Enough said. Twenty-five years later, I decided to make the stromboli. I am not going with the french bread route, however I am beginning to explore baking my own breads and could possibly stuff a bread with a mixture. Moving on. I have made the stromboli six times or so, and every time, literally, every time, both my wife and I (and now our daughter) cannot stop eating it. This is a lovely combination of ingredients that place a warm sensation in our body, and you crave for more. Bring on the stromboli.
Dough:
1 package active yeast
1 cup warm water
1 TB Sugar
1 1/2 tsp salt
1 1/2 TB olive oil
3 cups all purpose flour
Here’s the deal on the dough.
Add the water, yeast, sugar and stir to combine. You will notice after 5-8 minutes that it begins to grow and become frothy. Yum. Smell it. It’s yummy. Add the salt, oil, and begin adding the flour. I use a Kitchen-Aid mixer with a dough hook for this process. I know nothing else as my parents purchased this when I was eighteen years old. It was a graduation gift from high school, I think. 🙂 I love it to this day. Anyway, mix until the dough begins to form. You will know when the dough begins to come off the edges of the bowl.

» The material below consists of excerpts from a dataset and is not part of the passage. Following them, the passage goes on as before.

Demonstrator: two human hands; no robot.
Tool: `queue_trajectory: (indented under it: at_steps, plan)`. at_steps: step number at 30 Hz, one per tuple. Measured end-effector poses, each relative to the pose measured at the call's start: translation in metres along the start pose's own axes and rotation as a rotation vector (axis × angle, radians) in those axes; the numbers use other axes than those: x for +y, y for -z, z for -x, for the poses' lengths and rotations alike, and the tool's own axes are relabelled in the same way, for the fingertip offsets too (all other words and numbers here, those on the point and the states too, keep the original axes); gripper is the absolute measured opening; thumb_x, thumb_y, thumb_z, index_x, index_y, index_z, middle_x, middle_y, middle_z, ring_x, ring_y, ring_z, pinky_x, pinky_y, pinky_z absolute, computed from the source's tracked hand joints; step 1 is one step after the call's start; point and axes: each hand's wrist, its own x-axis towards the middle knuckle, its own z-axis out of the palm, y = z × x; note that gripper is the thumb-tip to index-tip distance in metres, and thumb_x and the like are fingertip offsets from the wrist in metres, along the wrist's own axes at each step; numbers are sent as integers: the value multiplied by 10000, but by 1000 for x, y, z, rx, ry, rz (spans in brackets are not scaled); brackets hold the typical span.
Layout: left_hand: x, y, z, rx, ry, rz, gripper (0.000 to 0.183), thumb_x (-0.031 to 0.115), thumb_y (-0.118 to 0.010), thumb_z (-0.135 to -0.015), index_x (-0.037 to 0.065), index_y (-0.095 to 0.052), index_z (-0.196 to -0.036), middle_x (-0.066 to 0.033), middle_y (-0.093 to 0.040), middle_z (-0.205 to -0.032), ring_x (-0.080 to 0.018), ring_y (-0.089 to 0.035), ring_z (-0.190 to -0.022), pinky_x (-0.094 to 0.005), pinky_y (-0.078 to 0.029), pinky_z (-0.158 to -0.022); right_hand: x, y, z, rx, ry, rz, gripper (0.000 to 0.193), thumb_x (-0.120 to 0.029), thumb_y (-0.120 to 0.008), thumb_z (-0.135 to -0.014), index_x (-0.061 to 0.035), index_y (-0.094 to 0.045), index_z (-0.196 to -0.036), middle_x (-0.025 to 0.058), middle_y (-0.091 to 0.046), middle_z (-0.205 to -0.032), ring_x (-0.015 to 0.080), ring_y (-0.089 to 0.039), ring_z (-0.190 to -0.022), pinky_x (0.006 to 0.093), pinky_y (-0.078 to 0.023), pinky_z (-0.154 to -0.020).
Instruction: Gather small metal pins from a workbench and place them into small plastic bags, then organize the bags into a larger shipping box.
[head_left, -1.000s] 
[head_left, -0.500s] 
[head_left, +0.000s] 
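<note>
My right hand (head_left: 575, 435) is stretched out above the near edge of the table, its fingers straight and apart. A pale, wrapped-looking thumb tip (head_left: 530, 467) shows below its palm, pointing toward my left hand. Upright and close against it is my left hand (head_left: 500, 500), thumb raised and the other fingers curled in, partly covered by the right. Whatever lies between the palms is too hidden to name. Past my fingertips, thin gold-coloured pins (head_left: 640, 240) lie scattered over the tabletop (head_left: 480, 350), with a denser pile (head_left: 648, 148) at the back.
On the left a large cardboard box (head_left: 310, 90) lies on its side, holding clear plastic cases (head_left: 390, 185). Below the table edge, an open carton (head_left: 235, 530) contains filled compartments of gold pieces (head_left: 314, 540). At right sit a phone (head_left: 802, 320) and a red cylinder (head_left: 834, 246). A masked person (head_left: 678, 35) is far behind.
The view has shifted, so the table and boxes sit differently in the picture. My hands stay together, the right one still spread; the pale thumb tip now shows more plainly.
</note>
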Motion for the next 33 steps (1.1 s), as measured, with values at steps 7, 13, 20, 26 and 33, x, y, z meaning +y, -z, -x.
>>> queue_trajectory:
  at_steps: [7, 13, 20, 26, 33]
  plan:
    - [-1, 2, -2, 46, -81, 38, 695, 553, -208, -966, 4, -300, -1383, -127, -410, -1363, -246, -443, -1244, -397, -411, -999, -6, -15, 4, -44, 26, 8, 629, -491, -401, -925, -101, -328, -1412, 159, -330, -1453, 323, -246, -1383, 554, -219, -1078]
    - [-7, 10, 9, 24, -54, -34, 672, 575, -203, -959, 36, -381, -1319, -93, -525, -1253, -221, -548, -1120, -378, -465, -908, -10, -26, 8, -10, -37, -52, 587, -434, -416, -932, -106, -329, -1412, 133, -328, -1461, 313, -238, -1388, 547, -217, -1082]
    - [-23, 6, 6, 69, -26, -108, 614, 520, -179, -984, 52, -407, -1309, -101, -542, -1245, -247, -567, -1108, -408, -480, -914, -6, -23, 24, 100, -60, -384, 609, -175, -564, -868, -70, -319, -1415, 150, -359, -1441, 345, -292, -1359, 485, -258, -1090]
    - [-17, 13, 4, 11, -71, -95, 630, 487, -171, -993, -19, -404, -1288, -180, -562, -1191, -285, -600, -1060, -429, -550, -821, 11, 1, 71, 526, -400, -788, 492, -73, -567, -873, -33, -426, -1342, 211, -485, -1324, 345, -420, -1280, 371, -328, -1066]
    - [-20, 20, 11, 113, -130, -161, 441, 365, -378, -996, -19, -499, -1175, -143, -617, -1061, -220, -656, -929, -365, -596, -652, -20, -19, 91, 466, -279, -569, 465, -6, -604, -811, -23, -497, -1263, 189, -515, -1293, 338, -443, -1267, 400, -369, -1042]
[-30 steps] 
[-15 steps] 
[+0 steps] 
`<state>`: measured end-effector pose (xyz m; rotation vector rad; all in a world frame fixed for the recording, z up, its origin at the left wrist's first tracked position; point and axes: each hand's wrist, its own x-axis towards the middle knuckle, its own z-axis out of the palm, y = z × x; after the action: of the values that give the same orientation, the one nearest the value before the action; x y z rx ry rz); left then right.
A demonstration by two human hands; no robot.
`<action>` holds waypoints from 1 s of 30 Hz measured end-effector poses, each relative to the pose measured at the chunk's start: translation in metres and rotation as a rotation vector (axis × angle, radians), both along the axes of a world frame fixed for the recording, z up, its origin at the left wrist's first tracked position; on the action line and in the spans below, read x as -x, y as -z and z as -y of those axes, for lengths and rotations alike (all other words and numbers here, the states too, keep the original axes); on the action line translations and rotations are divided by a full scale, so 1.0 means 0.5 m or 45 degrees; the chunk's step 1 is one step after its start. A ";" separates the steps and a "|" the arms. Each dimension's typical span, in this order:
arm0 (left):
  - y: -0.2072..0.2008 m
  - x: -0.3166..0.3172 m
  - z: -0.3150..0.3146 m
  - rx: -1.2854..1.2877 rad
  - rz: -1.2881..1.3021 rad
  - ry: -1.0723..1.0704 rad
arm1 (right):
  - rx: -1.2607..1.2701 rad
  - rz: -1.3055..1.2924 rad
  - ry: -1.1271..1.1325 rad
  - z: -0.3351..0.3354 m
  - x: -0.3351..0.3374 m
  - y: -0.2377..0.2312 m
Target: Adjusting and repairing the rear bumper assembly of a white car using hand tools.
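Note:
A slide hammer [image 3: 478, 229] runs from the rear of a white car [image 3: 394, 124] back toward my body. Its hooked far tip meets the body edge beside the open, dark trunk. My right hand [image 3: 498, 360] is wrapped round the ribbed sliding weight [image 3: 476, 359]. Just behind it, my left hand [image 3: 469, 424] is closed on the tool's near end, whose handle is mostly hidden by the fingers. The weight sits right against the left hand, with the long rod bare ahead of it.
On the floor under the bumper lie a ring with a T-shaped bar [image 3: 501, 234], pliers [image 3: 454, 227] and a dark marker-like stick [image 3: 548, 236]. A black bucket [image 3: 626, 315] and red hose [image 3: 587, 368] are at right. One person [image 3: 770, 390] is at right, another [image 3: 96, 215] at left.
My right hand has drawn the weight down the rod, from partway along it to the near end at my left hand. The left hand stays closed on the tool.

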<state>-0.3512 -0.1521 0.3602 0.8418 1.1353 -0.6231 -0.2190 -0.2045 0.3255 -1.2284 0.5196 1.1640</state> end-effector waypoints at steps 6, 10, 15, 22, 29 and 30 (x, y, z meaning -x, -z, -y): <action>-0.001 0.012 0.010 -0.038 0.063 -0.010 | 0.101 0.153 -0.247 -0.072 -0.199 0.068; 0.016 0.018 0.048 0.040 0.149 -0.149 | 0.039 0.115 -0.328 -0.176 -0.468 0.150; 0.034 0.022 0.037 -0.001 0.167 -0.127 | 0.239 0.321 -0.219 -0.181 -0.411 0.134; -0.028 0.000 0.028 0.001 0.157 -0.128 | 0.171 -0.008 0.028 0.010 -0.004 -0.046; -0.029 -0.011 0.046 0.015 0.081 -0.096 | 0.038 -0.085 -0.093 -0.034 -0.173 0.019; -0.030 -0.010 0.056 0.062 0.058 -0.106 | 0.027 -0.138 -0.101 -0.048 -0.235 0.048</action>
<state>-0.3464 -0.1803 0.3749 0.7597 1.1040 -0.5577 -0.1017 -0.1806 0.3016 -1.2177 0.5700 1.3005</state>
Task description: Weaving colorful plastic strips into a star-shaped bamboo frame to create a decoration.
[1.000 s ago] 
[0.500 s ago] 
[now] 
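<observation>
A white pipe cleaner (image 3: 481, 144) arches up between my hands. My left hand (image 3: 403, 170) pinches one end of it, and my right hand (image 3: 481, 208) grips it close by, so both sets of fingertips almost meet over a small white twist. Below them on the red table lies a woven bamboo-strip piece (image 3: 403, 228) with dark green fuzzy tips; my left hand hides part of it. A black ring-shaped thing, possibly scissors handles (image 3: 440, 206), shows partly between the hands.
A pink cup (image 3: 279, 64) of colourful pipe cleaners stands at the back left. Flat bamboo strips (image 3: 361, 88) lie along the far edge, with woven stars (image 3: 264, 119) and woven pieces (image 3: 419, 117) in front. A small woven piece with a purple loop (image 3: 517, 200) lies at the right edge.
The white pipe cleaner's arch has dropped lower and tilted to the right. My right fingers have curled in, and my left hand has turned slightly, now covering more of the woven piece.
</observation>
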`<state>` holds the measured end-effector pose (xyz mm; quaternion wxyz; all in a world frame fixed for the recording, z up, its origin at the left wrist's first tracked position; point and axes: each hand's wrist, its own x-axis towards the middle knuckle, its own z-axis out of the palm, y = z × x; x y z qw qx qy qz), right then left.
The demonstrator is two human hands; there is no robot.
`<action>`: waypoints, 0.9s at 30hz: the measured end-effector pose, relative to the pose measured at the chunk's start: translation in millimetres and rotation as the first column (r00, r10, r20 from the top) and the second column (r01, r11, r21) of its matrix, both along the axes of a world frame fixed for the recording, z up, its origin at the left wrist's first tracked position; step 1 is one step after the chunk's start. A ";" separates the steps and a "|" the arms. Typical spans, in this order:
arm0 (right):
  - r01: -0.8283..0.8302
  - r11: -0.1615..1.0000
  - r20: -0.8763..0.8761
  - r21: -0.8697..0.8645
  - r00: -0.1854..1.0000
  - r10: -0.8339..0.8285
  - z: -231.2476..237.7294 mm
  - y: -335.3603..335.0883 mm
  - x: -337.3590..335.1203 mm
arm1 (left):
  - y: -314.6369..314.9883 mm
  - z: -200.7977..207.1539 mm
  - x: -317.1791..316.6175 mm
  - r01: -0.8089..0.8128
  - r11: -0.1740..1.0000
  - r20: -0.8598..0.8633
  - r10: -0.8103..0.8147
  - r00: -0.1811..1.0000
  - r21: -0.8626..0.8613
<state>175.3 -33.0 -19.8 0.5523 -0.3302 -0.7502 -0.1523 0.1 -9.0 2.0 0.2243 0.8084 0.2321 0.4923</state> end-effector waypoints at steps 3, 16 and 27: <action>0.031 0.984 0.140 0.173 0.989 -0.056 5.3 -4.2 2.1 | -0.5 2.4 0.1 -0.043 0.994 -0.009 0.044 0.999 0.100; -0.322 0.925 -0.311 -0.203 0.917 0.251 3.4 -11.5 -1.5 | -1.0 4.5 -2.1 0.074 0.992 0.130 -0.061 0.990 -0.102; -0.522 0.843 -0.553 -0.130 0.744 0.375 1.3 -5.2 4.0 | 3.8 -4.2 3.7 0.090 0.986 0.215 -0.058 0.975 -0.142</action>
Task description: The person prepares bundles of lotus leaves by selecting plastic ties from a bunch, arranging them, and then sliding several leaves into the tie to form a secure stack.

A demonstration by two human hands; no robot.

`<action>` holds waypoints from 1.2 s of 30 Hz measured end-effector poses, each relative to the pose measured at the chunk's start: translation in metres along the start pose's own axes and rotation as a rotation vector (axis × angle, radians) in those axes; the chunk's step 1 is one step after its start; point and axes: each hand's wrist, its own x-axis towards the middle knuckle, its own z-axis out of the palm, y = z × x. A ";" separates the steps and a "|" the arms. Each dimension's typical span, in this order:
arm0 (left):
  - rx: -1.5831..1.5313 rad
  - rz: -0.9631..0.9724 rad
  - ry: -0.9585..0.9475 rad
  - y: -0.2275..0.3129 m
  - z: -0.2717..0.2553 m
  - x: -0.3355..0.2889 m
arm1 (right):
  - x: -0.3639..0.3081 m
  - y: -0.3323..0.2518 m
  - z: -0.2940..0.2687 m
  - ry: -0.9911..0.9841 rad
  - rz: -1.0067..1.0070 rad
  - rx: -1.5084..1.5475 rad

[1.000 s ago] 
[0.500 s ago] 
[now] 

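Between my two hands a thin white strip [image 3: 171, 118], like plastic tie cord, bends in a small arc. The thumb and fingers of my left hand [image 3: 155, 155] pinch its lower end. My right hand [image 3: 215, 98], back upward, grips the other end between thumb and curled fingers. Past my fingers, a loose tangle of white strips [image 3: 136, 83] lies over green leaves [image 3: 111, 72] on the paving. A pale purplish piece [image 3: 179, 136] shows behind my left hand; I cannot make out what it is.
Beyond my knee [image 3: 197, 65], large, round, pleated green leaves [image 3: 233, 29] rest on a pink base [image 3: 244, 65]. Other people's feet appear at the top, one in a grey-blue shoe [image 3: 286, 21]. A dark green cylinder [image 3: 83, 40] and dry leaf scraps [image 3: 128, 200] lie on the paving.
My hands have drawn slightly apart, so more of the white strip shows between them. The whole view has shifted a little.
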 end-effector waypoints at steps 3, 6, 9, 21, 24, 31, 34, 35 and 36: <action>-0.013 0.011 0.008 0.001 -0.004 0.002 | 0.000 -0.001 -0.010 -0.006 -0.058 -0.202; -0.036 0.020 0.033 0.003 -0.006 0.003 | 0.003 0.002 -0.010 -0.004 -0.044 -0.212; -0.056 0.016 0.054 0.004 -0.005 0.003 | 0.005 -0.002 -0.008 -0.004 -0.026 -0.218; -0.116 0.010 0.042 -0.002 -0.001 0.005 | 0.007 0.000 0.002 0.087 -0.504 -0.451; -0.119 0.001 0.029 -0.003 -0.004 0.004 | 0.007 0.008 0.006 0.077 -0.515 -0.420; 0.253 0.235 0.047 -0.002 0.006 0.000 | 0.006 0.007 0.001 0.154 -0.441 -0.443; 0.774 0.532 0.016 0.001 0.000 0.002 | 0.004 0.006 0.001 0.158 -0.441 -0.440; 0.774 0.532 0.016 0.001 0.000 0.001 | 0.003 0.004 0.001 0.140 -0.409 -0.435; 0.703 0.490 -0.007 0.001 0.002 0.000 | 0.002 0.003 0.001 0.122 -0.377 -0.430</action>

Once the dough rises (this is an exciting process), I flour my hands, punch down the dough, fiddle with it a bit, and place it back in the bowl, cover it, and let it rise again. An hour later, if that, I do the same thing, however this is when I roll the dough out.
Stromboli ingredients (what I use):
Thinly sliced ham
Italian sausage out of the casing and cooked
Pepperoni
Cheese
Onion
Sauce
– Add what you would want in a pizza, this is what makes it fun.
Remember, this is a stuffed pizza log! Make room. Roll over and crimp the edges with a fork. I use egg wash to make it golden.
Cook in over at 425 degrees for nearly 45 minutes. Remove, let cool and slice into portions.